WHAT YOU ARE ASKED TO DO
Tally the lines containing "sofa" in this data. Respond with the tally alone.

──────── DATA EXTRACT ────────

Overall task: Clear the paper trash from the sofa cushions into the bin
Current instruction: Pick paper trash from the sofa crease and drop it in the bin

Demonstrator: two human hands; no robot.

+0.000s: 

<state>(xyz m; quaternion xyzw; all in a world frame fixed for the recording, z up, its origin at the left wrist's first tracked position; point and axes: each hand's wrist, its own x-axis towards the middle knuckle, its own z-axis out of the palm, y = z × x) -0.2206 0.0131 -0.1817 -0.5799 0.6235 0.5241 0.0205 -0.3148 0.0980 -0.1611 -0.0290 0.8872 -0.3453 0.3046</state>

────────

ANSWER TO THIS PROBLEM
2